Haben wir eigentlich auch einen Arbeitskräftemangel?

Von einem Arbeitskräftemangel können wir aktuell nicht sprechen. Auch das hängt mit dem Phänomen Mismatch zusammen. Über die Hälfte der Arbeitslosen suchen ausschließlich im Bereich Helferbesuche nach einer neuen Beschäftigung – auch wenn sie höhere Qualifikationen vorweisen können. Das liegt daran, dass ihre Qualifikationen entweder nicht zu den gesuchten Qualifikationen gehören oder Veränderungen im eigenen Beruf verpasst wurden. Deshalb ist es wichtig, dass wir stark auf die Weiterbildung setzen.

Aktuell erhöht sich die Zahl der Langzeitarbeitslosen wieder. Da müssen wir mit Weiterbildungen gegenwirken. Denn Langzeitarbeitslosigkeit gefährdet den Fachkräftemarkt.

Das heißt Weiterbildung und Zuwanderung sind die wichtigsten Motoren für ausreichend Fachkräfte?

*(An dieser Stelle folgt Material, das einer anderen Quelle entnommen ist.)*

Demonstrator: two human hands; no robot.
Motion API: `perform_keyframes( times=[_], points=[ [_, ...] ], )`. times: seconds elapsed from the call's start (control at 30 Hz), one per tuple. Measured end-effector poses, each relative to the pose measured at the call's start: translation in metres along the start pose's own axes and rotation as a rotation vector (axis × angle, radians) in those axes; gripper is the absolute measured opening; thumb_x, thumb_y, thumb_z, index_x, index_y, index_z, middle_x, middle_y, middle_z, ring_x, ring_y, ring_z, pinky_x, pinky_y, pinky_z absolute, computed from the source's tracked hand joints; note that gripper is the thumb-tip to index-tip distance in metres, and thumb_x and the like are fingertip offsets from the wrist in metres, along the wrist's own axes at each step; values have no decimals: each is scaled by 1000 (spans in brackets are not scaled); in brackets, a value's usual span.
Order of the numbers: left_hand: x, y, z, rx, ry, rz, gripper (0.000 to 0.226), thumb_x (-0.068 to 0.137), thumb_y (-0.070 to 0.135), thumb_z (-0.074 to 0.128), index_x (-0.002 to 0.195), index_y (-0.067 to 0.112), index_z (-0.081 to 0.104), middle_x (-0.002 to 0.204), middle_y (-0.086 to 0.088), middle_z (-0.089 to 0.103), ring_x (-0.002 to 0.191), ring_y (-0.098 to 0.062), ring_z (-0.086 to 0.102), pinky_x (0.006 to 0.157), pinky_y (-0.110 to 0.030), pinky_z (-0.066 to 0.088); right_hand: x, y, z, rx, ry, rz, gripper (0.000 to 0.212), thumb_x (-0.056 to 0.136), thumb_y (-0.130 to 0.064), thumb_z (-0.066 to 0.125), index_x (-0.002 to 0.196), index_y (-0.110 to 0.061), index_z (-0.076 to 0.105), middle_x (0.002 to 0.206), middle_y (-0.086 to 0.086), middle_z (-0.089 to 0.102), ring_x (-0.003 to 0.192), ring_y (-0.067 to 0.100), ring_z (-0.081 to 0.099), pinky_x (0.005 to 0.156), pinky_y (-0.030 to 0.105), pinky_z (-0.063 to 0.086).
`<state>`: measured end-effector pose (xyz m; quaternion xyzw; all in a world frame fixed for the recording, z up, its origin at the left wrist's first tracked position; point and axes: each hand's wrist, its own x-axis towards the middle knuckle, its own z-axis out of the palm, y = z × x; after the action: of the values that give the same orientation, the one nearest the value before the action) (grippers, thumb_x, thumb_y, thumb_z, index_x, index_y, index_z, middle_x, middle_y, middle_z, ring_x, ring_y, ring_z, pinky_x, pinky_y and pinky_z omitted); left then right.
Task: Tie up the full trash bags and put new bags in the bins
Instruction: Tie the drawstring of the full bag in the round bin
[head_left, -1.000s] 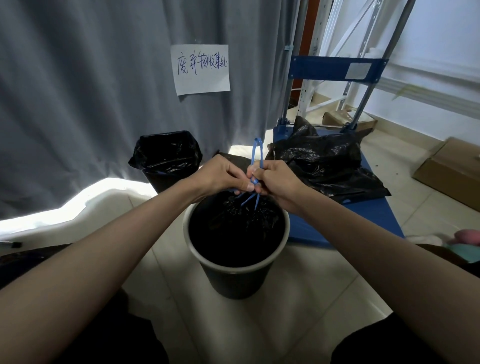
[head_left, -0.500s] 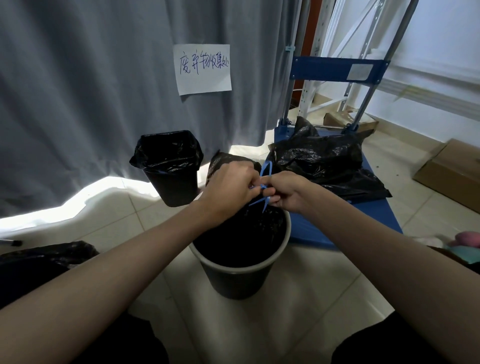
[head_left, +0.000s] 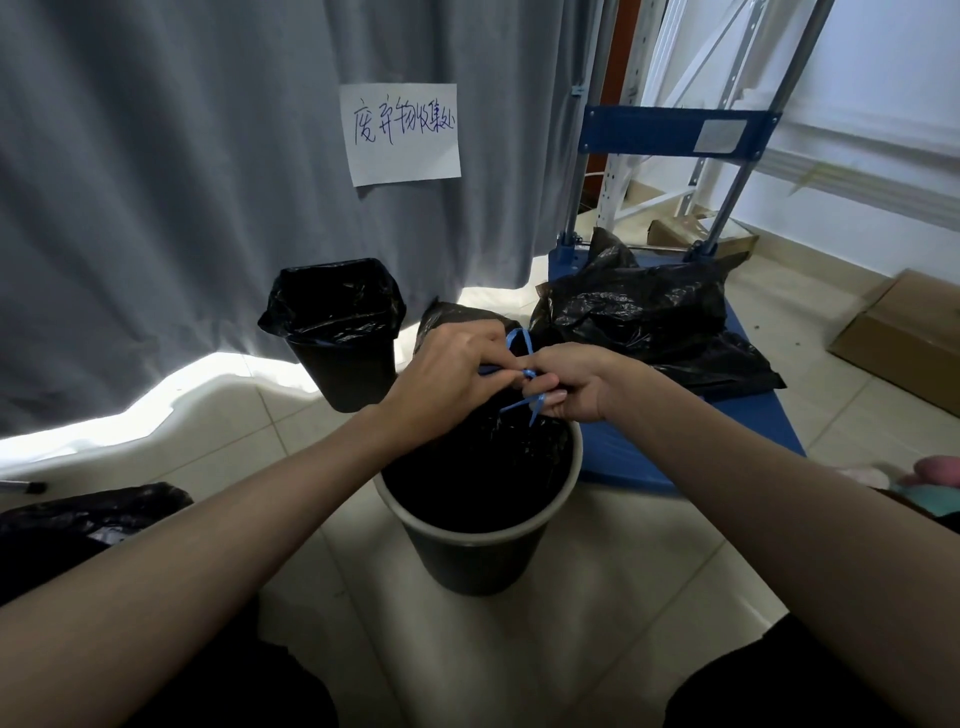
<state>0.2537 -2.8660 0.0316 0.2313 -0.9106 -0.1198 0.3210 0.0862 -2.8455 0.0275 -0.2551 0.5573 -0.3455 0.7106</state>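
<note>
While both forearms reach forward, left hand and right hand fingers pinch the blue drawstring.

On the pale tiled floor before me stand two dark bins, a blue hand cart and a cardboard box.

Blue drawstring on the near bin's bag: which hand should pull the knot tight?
Probably the right hand: its fingers pinch the thin blue plastic drawstring at its loose tails. The left hand steadies the loop side.
</note>
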Motion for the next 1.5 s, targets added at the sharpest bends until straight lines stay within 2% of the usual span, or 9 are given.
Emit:
perform_keyframes(
  times=[0.33,0.57,0.67,0.77,0.93,1.0,1.17,1.3,1.5],
  points=[
    [1,-1,1,-86,41,-147,8,80,20,79,84,14,80,76,0,67,70,-12,62,67,-36,51,-3,-1,3,145,81,-176,11,90,-13,66,84,-12,57,65,-1,47,38,1,37,34,11,25],
    [3,-13,1,-153,82,-389,5,78,24,79,76,20,80,72,11,70,70,-6,64,68,-29,50,-6,-2,5,304,145,-343,21,86,-2,69,102,-1,55,80,10,53,60,19,68,54,20,56],
    [5,-15,-2,-183,70,-444,3,76,25,80,74,25,79,67,11,72,69,-8,67,68,-30,53,-8,-2,5,157,150,-388,8,90,4,61,96,0,56,81,16,64,64,18,70,56,19,56],
    [7,-17,-4,-180,43,-476,3,78,21,78,76,23,80,66,8,72,70,-9,68,73,-36,56,-10,0,6,-10,181,-436,14,89,9,58,101,4,63,81,17,67,67,17,68,57,16,55],
    [10,-21,-11,-170,10,-496,2,77,25,79,75,25,80,64,10,70,70,-2,66,70,-22,51,-12,4,10,-208,176,-474,25,83,6,65,107,10,68,86,15,68,73,15,64,68,17,54],
    [10,-20,-13,-194,-3,-510,4,77,23,79,75,26,79,62,11,70,66,3,65,68,-15,48,-12,6,12,-211,184,-485,27,80,9,69,106,10,67,86,15,67,72,15,63,69,18,53],
    [11,-18,-15,-251,-41,-528,3,76,18,79,78,21,80,68,7,73,69,-3,69,77,-19,55,-10,11,14,-225,260,-531,24,72,13,74,87,-4,66,82,15,68,71,17,64,74,25,53],
    [12,-19,-17,-285,-65,-547,4,76,15,78,79,18,80,68,4,74,69,-6,71,74,-15,54,-5,14,15,-241,309,-549,27,67,13,75,82,-7,66,74,11,69,69,18,65,76,29,53],
    [13,-20,-18,-358,-99,-573,4,78,10,78,81,12,78,67,1,74,65,-7,70,65,-8,48,-2,15,18,-161,358,-542,24,69,15,71,80,-4,64,87,29,68,79,32,66,83,40,57]
  ],
)
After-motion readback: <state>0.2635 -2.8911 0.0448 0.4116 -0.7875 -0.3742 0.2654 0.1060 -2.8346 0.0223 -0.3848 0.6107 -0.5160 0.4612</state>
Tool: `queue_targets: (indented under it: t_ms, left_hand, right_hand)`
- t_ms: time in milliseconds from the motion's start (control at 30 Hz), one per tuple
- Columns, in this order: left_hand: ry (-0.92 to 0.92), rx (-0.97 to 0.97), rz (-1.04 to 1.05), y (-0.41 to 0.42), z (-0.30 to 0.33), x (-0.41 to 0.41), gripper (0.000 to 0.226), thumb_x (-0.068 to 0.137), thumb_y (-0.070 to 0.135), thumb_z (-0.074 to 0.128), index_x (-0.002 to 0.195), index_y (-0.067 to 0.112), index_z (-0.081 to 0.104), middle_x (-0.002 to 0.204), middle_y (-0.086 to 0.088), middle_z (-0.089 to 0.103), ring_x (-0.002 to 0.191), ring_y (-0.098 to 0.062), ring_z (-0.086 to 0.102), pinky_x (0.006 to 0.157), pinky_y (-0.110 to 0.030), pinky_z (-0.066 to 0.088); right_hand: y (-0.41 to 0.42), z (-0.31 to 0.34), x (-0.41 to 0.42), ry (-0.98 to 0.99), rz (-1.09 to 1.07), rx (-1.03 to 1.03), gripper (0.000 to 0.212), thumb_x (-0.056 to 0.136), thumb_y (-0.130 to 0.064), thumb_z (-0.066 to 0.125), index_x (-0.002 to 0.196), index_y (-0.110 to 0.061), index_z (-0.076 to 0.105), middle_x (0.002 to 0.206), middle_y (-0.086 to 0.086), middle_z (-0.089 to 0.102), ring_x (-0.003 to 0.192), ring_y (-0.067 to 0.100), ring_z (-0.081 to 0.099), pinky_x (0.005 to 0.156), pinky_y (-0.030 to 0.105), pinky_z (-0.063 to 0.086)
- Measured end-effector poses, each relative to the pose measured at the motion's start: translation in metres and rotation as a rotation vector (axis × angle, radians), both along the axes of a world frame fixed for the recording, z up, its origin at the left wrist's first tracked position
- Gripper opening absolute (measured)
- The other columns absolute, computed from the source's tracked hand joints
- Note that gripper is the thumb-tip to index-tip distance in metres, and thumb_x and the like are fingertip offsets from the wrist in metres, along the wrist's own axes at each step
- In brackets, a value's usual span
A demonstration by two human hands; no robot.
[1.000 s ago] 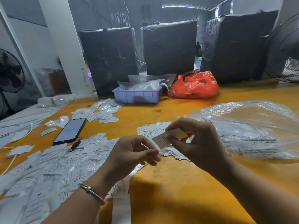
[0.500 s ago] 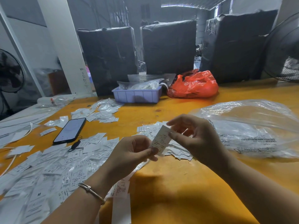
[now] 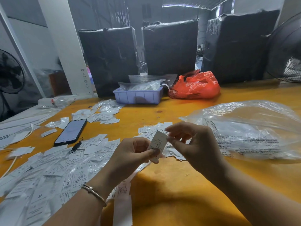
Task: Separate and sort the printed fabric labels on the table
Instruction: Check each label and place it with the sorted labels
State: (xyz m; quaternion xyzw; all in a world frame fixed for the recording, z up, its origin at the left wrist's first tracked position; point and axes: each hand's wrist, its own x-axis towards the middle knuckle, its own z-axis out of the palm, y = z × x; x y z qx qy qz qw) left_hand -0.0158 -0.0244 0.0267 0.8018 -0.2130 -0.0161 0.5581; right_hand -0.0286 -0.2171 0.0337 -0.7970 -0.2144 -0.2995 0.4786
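Readable marks, as I make them out: "M" on a loose label (image 3: 40, 196) at the left of the table (image 3: 187, 193); "XS" on two labels (image 3: 68, 183) beside it; "L" at the foot of the held label (image 3: 157, 145); on the clear bag (image 3: 244, 128), mirrored print, "THIS BAG IS" (the rest too blurred).

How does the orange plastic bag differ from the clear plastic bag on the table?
The orange plastic bag is opaque and bunched up at the table's far edge, beside the blue tray. The clear plastic bag is see-through, carries printed text, spreads wider and lies nearer, just right of the right hand. Both are crinkled plastic resting on the table.
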Motion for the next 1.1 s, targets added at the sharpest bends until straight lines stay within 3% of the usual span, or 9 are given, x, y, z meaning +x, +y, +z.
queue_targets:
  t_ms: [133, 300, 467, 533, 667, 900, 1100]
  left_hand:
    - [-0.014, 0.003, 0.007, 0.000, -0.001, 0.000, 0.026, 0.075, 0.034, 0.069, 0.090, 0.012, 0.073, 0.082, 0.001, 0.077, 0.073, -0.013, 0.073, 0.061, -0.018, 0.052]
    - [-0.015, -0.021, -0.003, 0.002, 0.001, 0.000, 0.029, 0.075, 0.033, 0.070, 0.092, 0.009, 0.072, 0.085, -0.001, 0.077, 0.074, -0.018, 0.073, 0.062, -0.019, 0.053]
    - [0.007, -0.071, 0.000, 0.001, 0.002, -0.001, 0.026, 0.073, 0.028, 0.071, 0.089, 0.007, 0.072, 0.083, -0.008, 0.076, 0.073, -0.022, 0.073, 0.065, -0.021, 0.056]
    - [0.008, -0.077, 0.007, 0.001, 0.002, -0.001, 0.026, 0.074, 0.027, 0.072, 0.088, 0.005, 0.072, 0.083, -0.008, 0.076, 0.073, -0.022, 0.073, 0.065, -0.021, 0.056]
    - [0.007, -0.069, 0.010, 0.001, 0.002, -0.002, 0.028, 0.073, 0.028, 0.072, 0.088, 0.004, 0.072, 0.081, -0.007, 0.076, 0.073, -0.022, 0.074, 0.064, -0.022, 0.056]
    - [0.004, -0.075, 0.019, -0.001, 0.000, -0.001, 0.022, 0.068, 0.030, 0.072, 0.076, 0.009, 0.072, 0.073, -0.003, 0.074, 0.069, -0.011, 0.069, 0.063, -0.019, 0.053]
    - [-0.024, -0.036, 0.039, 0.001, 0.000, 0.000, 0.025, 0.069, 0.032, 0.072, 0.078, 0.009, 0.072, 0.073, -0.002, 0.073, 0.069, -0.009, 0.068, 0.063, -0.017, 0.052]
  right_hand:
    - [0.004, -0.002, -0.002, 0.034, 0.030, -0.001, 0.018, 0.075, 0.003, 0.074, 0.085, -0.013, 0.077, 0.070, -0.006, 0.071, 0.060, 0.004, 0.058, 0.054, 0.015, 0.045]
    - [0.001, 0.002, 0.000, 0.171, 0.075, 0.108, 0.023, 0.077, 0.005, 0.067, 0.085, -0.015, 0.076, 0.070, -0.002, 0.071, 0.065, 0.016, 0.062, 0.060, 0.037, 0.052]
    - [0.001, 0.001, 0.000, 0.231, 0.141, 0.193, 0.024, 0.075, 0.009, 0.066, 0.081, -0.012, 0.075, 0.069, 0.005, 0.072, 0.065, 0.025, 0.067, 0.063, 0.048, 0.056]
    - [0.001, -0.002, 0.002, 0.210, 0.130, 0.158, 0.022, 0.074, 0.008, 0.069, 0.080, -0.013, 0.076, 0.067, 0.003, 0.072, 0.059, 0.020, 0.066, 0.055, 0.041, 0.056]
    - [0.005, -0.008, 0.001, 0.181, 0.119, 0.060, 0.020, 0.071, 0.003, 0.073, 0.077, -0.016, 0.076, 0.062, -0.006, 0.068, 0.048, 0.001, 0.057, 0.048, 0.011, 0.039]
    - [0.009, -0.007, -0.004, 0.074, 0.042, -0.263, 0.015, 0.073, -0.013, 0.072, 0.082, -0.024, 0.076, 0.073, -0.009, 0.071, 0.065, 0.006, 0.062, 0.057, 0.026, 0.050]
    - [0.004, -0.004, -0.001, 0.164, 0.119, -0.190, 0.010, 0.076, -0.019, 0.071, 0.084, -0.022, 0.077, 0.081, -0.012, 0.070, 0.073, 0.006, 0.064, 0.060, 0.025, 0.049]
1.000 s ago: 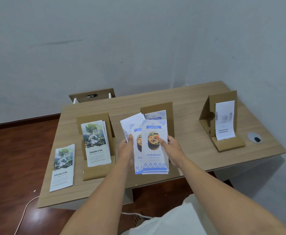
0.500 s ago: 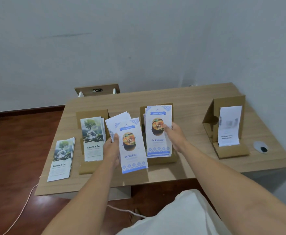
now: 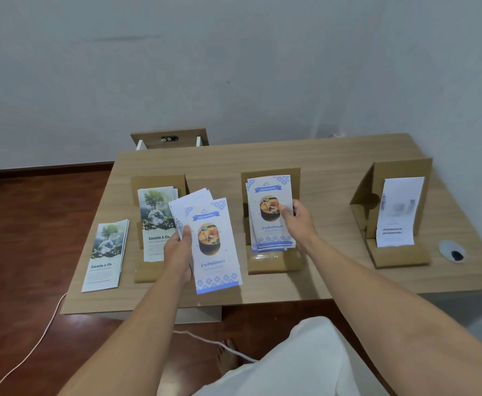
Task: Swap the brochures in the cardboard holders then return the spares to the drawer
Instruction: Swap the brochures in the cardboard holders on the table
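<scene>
Right hand [image 3: 298,221] pinches stack [image 3: 271,215] into middle holder [image 3: 274,260]; may splay if released crooked. Left hand [image 3: 179,252] clamps fanned spares [image 3: 214,247]; loose sheets could slip.

Three cardboard holders stand in a row on the bench. Left holder [image 3: 159,181]: tree-cover brochures [image 3: 155,221], upright. Middle holder [image 3: 271,261]: blue-patterned food brochures [image 3: 270,224], upright, slightly fanned. Right holder [image 3: 400,252]: one white brochure [image 3: 398,212], leaning back. Spare tree-cover stack [image 3: 105,255] lies flat just left of the left holder. A fanned food-brochure stack [image 3: 215,250] is held above the bench front.
</scene>
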Demonstrator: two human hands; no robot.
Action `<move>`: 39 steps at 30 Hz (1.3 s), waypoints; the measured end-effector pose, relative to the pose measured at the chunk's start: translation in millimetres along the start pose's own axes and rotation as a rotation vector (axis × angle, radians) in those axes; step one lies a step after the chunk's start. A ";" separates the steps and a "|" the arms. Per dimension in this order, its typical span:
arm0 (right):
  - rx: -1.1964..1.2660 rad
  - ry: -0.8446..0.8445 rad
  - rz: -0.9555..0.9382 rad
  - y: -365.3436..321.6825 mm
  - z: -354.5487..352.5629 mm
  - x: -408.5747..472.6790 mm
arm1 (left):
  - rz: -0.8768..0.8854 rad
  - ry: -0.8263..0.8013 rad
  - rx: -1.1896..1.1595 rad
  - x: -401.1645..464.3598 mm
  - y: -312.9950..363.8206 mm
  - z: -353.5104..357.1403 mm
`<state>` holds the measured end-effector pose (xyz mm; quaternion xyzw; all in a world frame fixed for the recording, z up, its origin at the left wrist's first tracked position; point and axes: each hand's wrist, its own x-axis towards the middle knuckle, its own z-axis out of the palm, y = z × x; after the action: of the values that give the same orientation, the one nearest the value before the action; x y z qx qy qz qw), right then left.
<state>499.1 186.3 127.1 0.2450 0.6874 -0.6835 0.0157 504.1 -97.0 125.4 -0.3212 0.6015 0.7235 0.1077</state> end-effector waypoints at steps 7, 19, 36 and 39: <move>0.057 0.017 0.015 5.6 3.2 2.8 | -0.016 -0.011 0.018 5.8 0.7 0.9; -0.150 0.082 0.017 17.4 4.1 -2.1 | -0.036 -0.036 0.027 8.3 0.1 5.4; -0.379 0.406 -0.392 -9.4 26.0 -38.7 | -0.014 -0.055 0.035 -13.4 3.8 13.2; -0.317 0.232 -0.367 -19.3 40.4 -44.7 | 0.007 -0.056 0.026 -22.1 6.6 14.4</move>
<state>518.9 135.0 158.4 0.1874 0.8160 -0.5261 -0.1492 512.7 -80.0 144.8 -0.2974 0.6088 0.7246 0.1260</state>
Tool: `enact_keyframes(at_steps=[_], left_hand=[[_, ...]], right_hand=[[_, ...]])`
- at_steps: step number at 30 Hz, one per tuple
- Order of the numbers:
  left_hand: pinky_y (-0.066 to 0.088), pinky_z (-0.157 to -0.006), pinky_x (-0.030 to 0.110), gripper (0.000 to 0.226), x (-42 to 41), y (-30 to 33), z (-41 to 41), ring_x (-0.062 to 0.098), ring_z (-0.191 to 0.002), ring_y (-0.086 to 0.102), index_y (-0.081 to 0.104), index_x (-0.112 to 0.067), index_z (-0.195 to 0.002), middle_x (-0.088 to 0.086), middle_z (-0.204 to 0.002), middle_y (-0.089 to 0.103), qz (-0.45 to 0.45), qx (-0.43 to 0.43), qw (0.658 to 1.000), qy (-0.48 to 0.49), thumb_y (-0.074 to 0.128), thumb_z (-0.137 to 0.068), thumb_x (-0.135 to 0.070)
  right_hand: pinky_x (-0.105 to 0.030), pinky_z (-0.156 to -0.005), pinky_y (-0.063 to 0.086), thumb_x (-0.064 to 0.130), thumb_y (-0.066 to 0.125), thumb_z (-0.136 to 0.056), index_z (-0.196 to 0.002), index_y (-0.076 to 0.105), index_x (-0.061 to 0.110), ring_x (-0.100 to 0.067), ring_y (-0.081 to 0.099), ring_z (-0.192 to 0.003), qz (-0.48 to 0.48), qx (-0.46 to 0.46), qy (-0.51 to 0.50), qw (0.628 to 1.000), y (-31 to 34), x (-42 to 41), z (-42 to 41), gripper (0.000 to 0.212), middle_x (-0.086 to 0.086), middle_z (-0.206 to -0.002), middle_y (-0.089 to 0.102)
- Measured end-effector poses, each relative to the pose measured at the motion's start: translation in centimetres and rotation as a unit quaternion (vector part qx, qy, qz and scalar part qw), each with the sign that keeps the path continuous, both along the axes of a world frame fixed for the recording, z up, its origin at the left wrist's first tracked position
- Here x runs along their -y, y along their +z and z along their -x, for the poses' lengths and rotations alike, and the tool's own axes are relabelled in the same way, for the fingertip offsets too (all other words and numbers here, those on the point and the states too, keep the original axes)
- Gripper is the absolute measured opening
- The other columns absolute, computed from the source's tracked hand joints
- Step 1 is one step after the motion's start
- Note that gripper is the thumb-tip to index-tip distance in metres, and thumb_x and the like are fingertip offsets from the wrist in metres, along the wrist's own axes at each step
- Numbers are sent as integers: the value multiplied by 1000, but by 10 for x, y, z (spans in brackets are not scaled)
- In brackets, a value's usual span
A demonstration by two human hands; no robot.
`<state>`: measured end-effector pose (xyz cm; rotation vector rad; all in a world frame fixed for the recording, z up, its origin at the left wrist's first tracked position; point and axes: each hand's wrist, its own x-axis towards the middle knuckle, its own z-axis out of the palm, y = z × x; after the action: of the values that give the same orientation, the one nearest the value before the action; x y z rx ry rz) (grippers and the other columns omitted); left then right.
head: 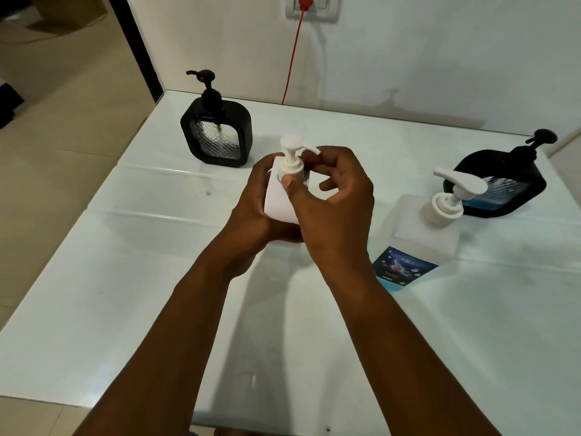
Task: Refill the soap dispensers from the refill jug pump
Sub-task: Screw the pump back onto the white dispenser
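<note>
A white soap dispenser [278,199] is held above the middle of the white table [125,278]. My left hand [254,212] wraps its body from the left and below. My right hand [333,196] pinches the collar of its white pump [292,158] with thumb and fingers. The refill jug [421,234], translucent with a white pump and a blue label, stands to the right. A black dispenser [217,133] with a clear patterned window stands at the back left. Another black dispenser [500,187], holding blue liquid, stands behind the jug at the right.
A red cable [292,61] runs down the white wall from a socket [311,7] to the table's back edge. The table's left edge borders a tiled floor [63,121]. A dark door frame [138,42] rises at the back left.
</note>
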<state>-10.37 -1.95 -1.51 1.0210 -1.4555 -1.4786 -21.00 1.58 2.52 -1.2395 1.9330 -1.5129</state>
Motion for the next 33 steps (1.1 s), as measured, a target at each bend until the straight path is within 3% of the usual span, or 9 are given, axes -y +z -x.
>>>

Es sind die wichtigsten Bausteine, ja. Dazu kommen aber auch weitere Faktoren, die man berücksichtigen sollte: Es gibt ein gesellschaftliches Bedürfnis weniger Stunden in der Woche zu arbeiten. Wenn Jobs interessant für Bewerberinnen und Bewerber sein sollen, sollte man darauf eingehen. Auch die Vereinbarkeit von Familie und Beruf – ob es die Erziehung von Kindern oder die Betreuung von Eltern ist – muss stärker in den Blick genommen werden.